| What this task involves |
Of the lines in the data below, count the ones holding the string "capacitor", and answer with that number only.

| Data shown |

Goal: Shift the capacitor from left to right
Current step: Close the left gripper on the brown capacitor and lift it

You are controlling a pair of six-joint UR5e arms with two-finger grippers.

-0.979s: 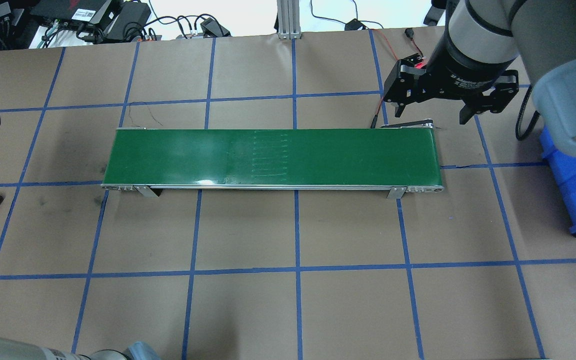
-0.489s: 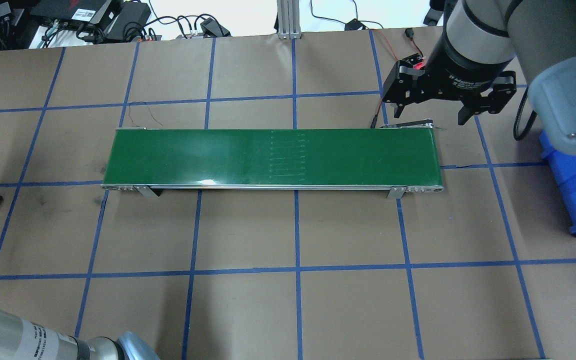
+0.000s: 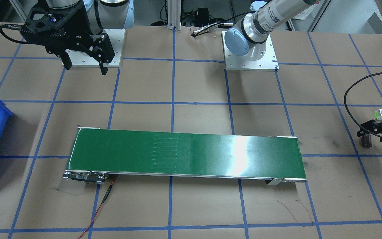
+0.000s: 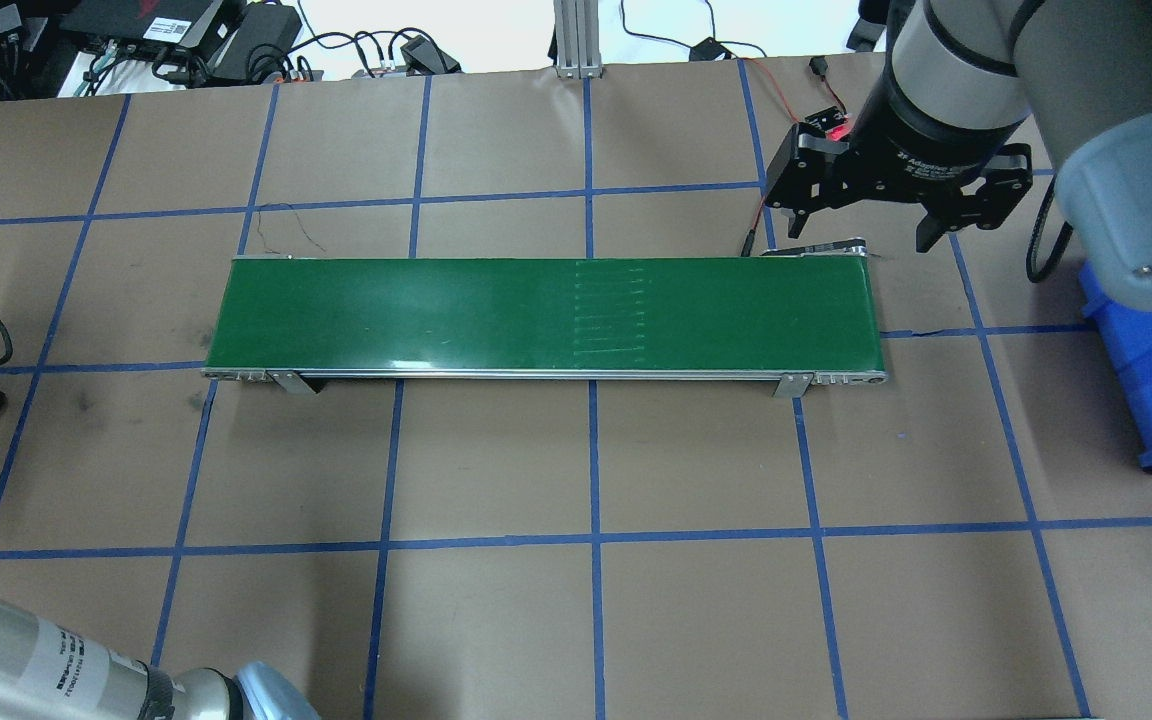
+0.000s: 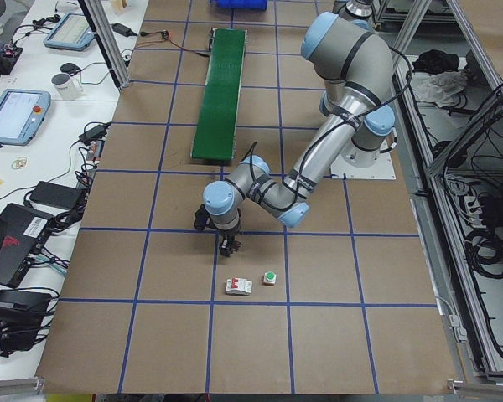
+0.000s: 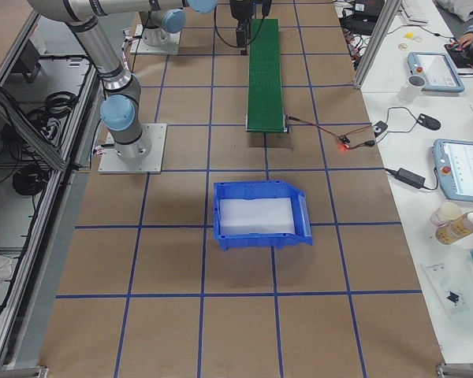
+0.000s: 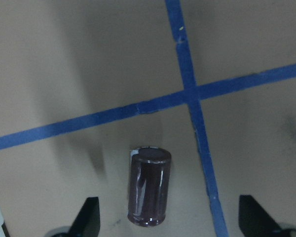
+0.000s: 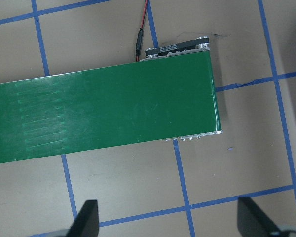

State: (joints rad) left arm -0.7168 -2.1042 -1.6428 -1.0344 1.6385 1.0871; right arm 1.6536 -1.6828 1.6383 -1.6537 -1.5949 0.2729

| Answer below |
2